--- RECORD SET Enclosed Below ---
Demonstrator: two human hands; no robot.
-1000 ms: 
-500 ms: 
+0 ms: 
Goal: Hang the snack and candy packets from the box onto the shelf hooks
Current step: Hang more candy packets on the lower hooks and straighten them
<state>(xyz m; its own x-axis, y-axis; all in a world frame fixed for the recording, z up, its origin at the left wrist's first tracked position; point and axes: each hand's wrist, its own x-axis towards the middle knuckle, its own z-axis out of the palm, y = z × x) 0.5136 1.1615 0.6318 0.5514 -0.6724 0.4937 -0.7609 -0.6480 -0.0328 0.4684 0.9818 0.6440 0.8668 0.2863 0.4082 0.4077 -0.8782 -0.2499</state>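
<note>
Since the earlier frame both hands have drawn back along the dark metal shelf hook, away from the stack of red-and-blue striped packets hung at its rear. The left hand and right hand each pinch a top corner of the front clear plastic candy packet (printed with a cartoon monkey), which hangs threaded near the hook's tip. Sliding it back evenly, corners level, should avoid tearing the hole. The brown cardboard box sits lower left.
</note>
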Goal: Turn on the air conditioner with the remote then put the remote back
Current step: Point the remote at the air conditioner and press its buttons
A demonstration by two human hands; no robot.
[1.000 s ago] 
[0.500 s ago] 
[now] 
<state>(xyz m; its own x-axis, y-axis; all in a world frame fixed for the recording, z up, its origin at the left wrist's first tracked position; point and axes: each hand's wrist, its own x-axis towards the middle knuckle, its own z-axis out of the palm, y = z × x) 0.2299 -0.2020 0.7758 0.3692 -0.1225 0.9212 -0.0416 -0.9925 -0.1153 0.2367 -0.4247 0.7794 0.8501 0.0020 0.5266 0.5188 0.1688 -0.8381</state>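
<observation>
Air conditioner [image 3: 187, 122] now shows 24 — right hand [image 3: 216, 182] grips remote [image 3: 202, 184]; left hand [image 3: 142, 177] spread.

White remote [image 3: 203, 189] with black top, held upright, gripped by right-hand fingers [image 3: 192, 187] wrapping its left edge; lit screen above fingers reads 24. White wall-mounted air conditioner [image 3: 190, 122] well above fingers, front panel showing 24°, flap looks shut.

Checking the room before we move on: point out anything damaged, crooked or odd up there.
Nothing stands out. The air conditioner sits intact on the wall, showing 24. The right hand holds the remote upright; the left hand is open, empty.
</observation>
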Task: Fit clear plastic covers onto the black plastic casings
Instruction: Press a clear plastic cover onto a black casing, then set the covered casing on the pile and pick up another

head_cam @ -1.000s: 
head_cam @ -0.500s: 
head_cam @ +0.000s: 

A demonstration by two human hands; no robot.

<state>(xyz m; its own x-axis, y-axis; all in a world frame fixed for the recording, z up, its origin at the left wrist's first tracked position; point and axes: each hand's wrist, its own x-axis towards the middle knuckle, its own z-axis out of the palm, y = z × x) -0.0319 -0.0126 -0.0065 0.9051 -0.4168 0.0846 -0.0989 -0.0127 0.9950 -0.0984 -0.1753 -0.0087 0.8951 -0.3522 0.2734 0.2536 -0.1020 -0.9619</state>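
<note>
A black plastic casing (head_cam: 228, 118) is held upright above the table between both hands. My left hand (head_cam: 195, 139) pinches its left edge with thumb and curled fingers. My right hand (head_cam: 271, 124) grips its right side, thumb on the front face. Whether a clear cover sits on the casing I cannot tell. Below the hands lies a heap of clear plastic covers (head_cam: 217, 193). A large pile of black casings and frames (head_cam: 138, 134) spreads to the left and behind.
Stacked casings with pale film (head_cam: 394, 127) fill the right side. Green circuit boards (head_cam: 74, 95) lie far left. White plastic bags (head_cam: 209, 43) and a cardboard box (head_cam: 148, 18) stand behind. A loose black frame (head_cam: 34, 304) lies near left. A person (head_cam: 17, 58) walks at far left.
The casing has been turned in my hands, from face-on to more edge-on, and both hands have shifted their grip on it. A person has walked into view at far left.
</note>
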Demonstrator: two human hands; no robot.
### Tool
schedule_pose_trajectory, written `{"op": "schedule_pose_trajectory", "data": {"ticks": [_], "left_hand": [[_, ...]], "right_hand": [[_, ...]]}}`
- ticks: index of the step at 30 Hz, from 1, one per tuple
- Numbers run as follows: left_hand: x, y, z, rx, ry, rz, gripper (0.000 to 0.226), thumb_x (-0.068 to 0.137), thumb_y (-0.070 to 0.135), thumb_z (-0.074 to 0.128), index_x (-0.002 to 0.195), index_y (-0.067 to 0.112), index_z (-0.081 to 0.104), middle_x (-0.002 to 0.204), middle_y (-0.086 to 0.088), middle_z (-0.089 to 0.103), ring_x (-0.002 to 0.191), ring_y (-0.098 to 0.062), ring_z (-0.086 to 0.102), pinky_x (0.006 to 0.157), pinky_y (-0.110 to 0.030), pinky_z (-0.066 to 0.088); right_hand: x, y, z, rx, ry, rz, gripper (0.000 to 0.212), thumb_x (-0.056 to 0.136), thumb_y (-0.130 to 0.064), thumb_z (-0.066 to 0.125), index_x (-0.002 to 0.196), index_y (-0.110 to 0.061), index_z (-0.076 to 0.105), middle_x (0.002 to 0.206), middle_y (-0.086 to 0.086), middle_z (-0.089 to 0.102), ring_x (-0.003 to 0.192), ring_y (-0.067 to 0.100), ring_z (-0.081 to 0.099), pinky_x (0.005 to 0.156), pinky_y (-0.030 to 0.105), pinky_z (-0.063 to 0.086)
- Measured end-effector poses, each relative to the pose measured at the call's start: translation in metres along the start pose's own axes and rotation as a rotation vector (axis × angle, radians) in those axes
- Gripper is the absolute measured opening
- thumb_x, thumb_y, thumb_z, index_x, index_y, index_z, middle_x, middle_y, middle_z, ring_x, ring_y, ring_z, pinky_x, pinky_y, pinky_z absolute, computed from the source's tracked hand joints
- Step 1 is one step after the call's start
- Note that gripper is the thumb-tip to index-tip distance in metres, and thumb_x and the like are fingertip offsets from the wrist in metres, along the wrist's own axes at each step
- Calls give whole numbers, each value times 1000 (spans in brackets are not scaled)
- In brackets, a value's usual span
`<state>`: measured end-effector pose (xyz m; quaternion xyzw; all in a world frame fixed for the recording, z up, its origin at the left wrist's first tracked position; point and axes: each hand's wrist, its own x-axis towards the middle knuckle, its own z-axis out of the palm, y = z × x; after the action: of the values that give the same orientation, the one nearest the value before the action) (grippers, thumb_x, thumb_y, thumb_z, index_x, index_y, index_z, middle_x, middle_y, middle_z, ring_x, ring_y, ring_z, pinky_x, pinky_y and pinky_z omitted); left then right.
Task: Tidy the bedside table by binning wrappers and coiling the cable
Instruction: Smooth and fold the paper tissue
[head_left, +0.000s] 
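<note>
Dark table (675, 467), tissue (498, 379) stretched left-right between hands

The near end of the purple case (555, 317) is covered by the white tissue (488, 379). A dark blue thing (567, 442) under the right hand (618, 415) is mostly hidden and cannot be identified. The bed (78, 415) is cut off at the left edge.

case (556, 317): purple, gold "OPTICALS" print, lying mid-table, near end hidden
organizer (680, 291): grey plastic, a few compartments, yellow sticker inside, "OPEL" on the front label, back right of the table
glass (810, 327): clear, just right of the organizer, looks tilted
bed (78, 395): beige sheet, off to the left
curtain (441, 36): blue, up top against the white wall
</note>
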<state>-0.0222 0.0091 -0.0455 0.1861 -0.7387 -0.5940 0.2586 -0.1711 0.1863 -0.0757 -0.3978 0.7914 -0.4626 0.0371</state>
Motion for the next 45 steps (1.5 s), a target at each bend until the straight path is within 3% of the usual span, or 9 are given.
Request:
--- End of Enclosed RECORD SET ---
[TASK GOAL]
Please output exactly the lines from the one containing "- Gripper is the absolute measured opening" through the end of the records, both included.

[WRITTEN ANSWER]
- Gripper is the absolute measured opening
- thumb_x, thumb_y, thumb_z, index_x, index_y, index_z, middle_x, middle_y, middle_z, ring_x, ring_y, ring_z, pinky_x, pinky_y, pinky_z absolute, computed from the source's tracked hand joints
- Step 1 is one step after the call's start
- Note that gripper is the thumb-tip to index-tip distance in metres, and thumb_x and the like are fingertip offsets from the wrist in metres, along the wrist's own axes at each step
- Calls give whole numbers, each value times 1000 (spans in brackets are not scaled)
- In brackets, a value's usual span
`<state>`: measured end-effector pose (xyz m; quaternion xyzw; all in a world frame fixed for the recording, z up, its origin at the left wrist's first tracked position; point and axes: each hand's wrist, its own x-axis towards the middle knuckle, its own z-axis out of the palm, y = z × x; after the action: of the values that give the same orientation, the one nearest the value before the action) (grippers, thumb_x, thumb_y, thumb_z, index_x, index_y, index_z, middle_x, middle_y, middle_z, ring_x, ring_y, ring_z, pinky_x, pinky_y and pinky_z omitted); left then right.
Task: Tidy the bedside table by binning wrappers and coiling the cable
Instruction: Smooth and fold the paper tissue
[head_left, +0.000s] 
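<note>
Dark table (675, 467), tissue (498, 379) stretched left-right between hands

The near end of the purple case (555, 317) is covered by the white tissue (488, 379). A dark blue thing (567, 442) under the right hand (618, 415) is mostly hidden and cannot be identified. The bed (78, 415) is cut off at the left edge.

case (556, 317): purple, gold "OPTICALS" print, lying mid-table, near end hidden
organizer (680, 291): grey plastic, a few compartments, yellow sticker inside, "OPEL" on the front label, back right of the table
glass (810, 327): clear, just right of the organizer, looks tilted
bed (78, 395): beige sheet, off to the left
curtain (441, 36): blue, up top against the white wall
</note>
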<state>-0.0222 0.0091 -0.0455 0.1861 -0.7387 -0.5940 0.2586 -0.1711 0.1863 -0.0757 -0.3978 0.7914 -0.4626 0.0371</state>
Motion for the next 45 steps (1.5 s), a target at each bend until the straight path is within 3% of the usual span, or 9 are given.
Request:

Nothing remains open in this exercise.